*** Opening Data ***
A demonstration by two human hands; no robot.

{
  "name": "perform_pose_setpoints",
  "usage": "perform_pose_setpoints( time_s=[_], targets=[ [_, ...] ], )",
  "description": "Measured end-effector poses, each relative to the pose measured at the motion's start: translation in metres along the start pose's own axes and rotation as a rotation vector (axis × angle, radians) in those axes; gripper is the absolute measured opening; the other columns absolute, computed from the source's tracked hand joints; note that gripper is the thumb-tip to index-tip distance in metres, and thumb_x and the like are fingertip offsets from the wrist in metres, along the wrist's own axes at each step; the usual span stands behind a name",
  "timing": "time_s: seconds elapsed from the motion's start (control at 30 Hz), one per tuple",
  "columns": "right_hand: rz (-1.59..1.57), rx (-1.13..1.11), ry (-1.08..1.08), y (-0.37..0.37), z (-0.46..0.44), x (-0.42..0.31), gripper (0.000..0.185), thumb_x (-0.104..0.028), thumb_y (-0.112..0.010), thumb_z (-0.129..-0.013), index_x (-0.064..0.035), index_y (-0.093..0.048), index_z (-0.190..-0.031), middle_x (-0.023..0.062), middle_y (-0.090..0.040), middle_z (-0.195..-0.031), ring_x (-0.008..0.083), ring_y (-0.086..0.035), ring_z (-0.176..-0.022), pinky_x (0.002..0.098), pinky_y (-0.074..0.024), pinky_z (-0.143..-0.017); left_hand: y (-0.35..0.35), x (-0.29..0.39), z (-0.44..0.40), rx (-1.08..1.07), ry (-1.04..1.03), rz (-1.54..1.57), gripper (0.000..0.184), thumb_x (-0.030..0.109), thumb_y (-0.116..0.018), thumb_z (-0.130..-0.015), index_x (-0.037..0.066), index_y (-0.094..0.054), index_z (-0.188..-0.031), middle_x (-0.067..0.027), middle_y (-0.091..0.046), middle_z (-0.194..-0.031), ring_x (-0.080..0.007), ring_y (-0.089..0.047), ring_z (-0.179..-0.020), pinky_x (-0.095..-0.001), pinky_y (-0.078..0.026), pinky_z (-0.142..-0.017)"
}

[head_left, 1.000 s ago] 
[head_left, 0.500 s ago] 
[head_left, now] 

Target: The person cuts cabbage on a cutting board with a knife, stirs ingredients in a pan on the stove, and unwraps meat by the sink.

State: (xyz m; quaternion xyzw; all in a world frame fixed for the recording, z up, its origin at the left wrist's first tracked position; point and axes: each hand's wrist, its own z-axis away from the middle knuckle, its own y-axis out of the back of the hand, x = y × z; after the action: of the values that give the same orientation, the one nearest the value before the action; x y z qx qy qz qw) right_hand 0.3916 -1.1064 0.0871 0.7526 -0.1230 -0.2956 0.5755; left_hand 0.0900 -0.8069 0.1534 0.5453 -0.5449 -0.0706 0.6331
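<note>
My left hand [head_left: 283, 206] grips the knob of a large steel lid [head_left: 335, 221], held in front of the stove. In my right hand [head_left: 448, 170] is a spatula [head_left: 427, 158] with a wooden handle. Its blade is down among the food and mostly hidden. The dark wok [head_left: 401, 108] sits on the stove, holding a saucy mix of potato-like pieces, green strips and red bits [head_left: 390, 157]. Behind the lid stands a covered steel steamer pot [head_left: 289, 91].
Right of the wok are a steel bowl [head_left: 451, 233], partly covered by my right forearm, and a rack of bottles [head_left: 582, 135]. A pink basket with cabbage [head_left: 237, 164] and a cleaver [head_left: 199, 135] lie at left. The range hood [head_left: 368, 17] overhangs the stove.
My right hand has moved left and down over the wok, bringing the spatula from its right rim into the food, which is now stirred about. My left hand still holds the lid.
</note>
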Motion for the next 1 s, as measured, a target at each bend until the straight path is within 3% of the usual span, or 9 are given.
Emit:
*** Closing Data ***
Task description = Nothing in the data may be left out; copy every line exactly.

Answer box =
A demonstration by two human hands; no robot.

{
  "name": "perform_pose_setpoints",
  "usage": "perform_pose_setpoints( time_s=[_], targets=[ [_, ...] ], )",
  "description": "Measured end-effector poses, each relative to the pose measured at the motion's start: translation in metres along the start pose's own axes and rotation as a rotation vector (axis × angle, radians) in those axes; gripper is the absolute measured opening; the other columns absolute, computed from the source's tracked hand joints; note that gripper is the thumb-tip to index-tip distance in metres, and thumb_x and the like are fingertip offsets from the wrist in metres, along the wrist's own axes at each step; the usual span stands behind a name",
  "timing": "time_s: seconds elapsed from the motion's start (control at 30 Hz), one per tuple",
  "columns": "right_hand: rz (-1.59..1.57), rx (-1.13..1.11), ry (-1.08..1.08), y (-0.37..0.37), z (-0.46..0.44), x (-0.42..0.31), gripper (0.000..0.185), thumb_x (-0.104..0.028), thumb_y (-0.112..0.010), thumb_z (-0.129..-0.013), index_x (-0.064..0.035), index_y (-0.093..0.048), index_z (-0.190..-0.031), middle_x (-0.023..0.062), middle_y (-0.090..0.040), middle_z (-0.195..-0.031), ring_x (-0.008..0.083), ring_y (-0.086..0.035), ring_z (-0.176..-0.022), pinky_x (0.002..0.098), pinky_y (-0.074..0.024), pinky_z (-0.143..-0.017); left_hand: y (-0.35..0.35), x (-0.29..0.39), z (-0.44..0.40), rx (-1.08..1.07), ry (-1.04..1.03), rz (-1.54..1.57), gripper (0.000..0.184), thumb_x (-0.030..0.109), thumb_y (-0.116..0.018), thumb_z (-0.130..-0.015), index_x (-0.037..0.066), index_y (-0.094..0.054), index_z (-0.188..-0.031), middle_x (-0.067..0.027), middle_y (-0.091..0.046), middle_z (-0.194..-0.031), ring_x (-0.080..0.007), ring_y (-0.089..0.047), ring_z (-0.179..-0.020), pinky_x (-0.095..-0.001), pinky_y (-0.078..0.026), pinky_z (-0.142..-0.017)"
}

[head_left, 1.000 s ago] 
[head_left, 0.500 s ago] 
[head_left, now] 

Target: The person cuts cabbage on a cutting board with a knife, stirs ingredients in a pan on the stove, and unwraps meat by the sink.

State: (xyz m; quaternion xyzw; all in a world frame fixed for the recording, z up, its origin at the left wrist's first tracked position; point and axes: each hand's wrist, its own z-axis away from the middle knuckle, its own y-axis out of the back of the hand, x = y × z; after the action: of the values that give the same orientation, the one nearest the value before the action; x y z qx qy qz qw) right_hand 0.3916 -1.1064 0.0871 0.7526 -0.1230 -0.2956 0.5755; left_hand 0.0900 -0.8069 0.1534 0.5453 -0.5449 -0.0706 0.6331
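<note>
My left hand [head_left: 283, 206] grips the knob of a large steel lid [head_left: 335, 221], held in front of the stove. In my right hand [head_left: 448, 170] is a spatula [head_left: 427, 158] with a wooden handle. Its blade is down among the food and mostly hidden. The dark wok [head_left: 401, 108] sits on the stove, holding a saucy mix of potato-like pieces, green strips and red bits [head_left: 390, 157]. Behind the lid stands a covered steel steamer pot [head_left: 289, 91].
Right of the wok are a steel bowl [head_left: 451, 233], partly covered by my right forearm, and a rack of bottles [head_left: 582, 135]. A pink basket with cabbage [head_left: 237, 164] and a cleaver [head_left: 199, 135] lie at left. The range hood [head_left: 368, 17] overhangs the stove.
My right hand has moved left and down over the wok, bringing the spatula from its right rim into the food, which is now stirred about. My left hand still holds the lid.
</note>
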Motion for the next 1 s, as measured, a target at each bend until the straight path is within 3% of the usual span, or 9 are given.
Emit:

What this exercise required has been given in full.